Would you output the listing exactly, with every image omitted?
■ ■ ■ ■ ■ ■ ■
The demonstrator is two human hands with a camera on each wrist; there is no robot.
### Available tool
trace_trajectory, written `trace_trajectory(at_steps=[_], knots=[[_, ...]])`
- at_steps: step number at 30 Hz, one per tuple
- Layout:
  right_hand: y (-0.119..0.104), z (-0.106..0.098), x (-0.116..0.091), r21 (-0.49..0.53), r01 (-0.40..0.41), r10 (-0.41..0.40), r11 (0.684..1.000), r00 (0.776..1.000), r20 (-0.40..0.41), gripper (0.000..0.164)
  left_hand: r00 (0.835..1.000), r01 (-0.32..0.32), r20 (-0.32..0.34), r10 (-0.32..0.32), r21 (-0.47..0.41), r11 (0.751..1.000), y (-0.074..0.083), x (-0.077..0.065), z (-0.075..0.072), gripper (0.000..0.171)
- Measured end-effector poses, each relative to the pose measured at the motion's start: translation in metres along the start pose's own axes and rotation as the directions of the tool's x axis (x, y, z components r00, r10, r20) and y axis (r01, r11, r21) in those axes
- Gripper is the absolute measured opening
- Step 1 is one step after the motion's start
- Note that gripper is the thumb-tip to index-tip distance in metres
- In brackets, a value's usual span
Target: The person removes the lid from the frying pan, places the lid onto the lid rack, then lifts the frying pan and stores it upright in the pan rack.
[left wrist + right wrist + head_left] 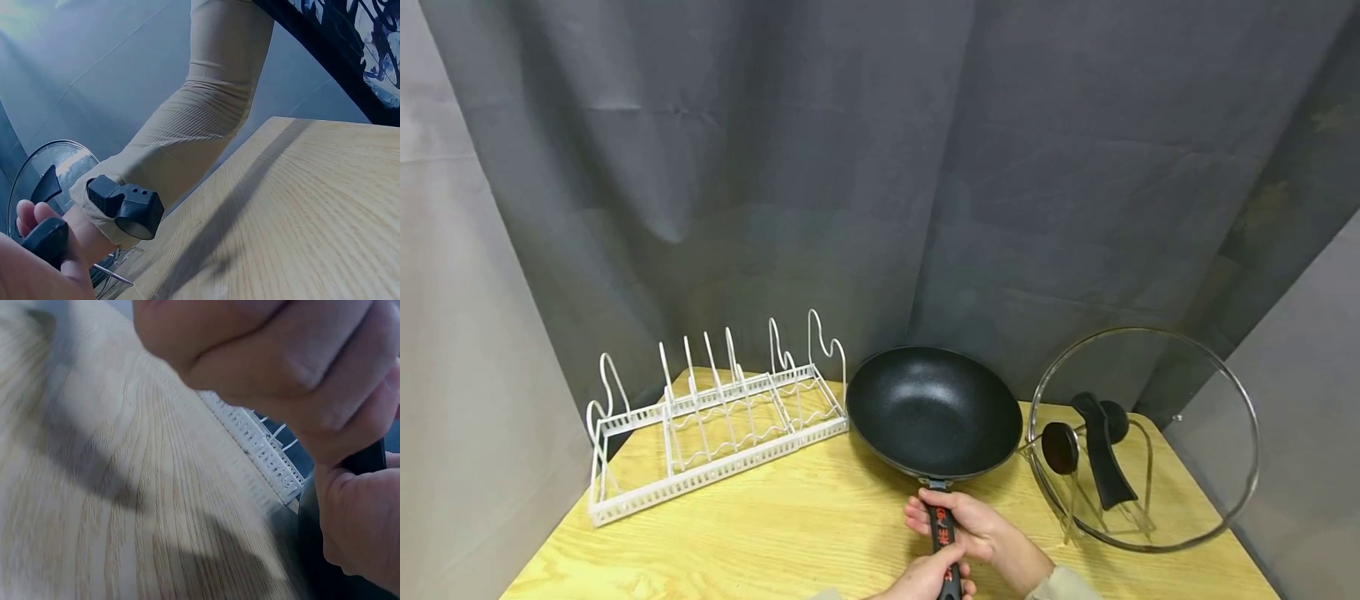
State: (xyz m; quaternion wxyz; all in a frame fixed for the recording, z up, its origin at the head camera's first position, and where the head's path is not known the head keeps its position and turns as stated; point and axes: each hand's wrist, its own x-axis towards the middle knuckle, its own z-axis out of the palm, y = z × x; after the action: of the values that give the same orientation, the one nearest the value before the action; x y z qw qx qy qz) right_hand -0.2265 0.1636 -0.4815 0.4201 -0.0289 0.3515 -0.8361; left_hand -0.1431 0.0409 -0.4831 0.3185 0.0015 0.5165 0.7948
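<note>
A black wok (934,412) stands toward the back of the wooden table in the head view, its long handle pointing at me. My right hand (973,523) holds that handle close to the pan, thumb on top and fingers reaching under to the far side. Nearer the front edge, my left hand (927,575) grips the handle's end, its thumb lying across it. The left wrist view shows the handle's end (53,242) inside the left hand's fingers. In the right wrist view, both hands and the pan's dark side (309,531) appear close up, with much of the handle hidden.
A white wire rack (722,475) with upright dividers stands left of the wok. To the right, a glass lid (1187,442) with a black grip (1101,454) leans upright in a wire stand with dark round ends. Grey curtains (850,167) hang behind the table (760,525).
</note>
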Motion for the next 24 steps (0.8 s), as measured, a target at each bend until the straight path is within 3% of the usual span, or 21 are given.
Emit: trace_trajectory(at_steps=[3, 10, 19, 24], knots=[[0.001, 0.003, 0.001, 0.044, -0.018, 0.016, 0.999, 0.999, 0.041, 0.033, 0.999, 0.008, -0.035, -0.008, 0.019, 1.000, 0.000, -0.002, -0.001, 0.029], [0.004, 0.004, 0.002, 0.086, -0.020, 0.020, 0.996, 1.000, 0.005, 0.033, 0.997, 0.079, -0.020, -0.081, -0.081, 0.994, 0.005, -0.004, 0.003, 0.029], [0.006, 0.003, 0.004, 0.117, -0.007, 0.010, 0.993, 1.000, -0.024, 0.028, 0.985, 0.002, -0.170, -0.009, -0.038, 0.999, 0.001, -0.001, 0.014, 0.029], [0.006, 0.002, 0.004, 0.129, 0.001, 0.003, 0.992, 0.999, -0.032, 0.030, 0.962, -0.059, -0.259, 0.089, 0.119, 0.991, -0.003, -0.002, 0.018, 0.027]])
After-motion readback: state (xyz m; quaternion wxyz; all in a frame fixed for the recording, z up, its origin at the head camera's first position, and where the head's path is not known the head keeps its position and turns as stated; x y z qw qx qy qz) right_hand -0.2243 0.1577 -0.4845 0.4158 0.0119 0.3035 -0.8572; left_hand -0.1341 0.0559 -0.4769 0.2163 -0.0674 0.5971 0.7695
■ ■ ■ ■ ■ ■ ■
### Task result
The demonstrator is two human hands with a camera on each wrist; there is no robot.
### Available tool
trace_trajectory, written `trace_trajectory(at_steps=[_], knots=[[_, ...]])`
- at_steps: step number at 30 Hz, one per tuple
- Layout:
  right_hand: y (-0.119..0.104), z (-0.106..0.098), x (-0.116..0.091), r21 (-0.49..0.53), r01 (-0.40..0.41), r10 (-0.41..0.40), r11 (0.684..1.000), r00 (0.776..1.000), r20 (-0.40..0.41), gripper (0.000..0.164)
  left_hand: r00 (0.835..1.000), r01 (-0.32..0.32), r20 (-0.32..0.34), r10 (-0.32..0.32), r21 (-0.47..0.41), r11 (0.751..1.000), y (-0.074..0.083), x (-0.077..0.065), z (-0.075..0.072), gripper (0.000..0.171)
- Measured end-effector poses, each relative to the pose measured at the motion's start: translation in metres along the start pose's own axes and rotation as the directions of the tool's x axis (x, y, z components r00, r10, r20) and y axis (r01, r11, r21) in those axes
- Gripper is the absolute measured opening
- Step 1 is one step after the motion's start
- Note that gripper is the thumb-tip to index-tip distance in metres
- In brackets, a value's usual span
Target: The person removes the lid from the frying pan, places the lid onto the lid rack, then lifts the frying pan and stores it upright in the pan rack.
[left wrist + right wrist + head_left] 
State: (xyz m; quaternion wxyz; all in a frame fixed for the recording, z up, its origin at the head camera's first position, and where the head's path is not known the head keeps its position and turns as stated; point and axes: each hand's wrist, its own x-axis towards the middle knuckle, its own z-axis out of the palm, y = z × x; after the action: of the values that give the same orientation, the one nearest the value before the action; x y z qw qx qy qz) right_hand -0.2265 0.1636 -0.4815 0.4201 -0.0289 0.3515 -0.8361; left_hand -0.1431 0.0409 -0.4831 0.3185 0.0015 0.5165 0.7948
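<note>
A black wok (934,412) stands toward the back of the wooden table in the head view, its long handle pointing at me. My right hand (973,523) holds that handle close to the pan, thumb on top and fingers reaching under to the far side. Nearer the front edge, my left hand (927,575) grips the handle's end, its thumb lying across it. The left wrist view shows the handle's end (53,242) inside the left hand's fingers. In the right wrist view, both hands and the pan's dark side (309,531) appear close up, with much of the handle hidden.
A white wire rack (722,475) with upright dividers stands left of the wok. To the right, a glass lid (1187,442) with a black grip (1101,454) leans upright in a wire stand with dark round ends. Grey curtains (850,167) hang behind the table (760,525).
</note>
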Motion for the next 24 steps (0.8 s), as measured, a target at each bend until the straight path is within 3% of the usual span, or 21 are given.
Emit: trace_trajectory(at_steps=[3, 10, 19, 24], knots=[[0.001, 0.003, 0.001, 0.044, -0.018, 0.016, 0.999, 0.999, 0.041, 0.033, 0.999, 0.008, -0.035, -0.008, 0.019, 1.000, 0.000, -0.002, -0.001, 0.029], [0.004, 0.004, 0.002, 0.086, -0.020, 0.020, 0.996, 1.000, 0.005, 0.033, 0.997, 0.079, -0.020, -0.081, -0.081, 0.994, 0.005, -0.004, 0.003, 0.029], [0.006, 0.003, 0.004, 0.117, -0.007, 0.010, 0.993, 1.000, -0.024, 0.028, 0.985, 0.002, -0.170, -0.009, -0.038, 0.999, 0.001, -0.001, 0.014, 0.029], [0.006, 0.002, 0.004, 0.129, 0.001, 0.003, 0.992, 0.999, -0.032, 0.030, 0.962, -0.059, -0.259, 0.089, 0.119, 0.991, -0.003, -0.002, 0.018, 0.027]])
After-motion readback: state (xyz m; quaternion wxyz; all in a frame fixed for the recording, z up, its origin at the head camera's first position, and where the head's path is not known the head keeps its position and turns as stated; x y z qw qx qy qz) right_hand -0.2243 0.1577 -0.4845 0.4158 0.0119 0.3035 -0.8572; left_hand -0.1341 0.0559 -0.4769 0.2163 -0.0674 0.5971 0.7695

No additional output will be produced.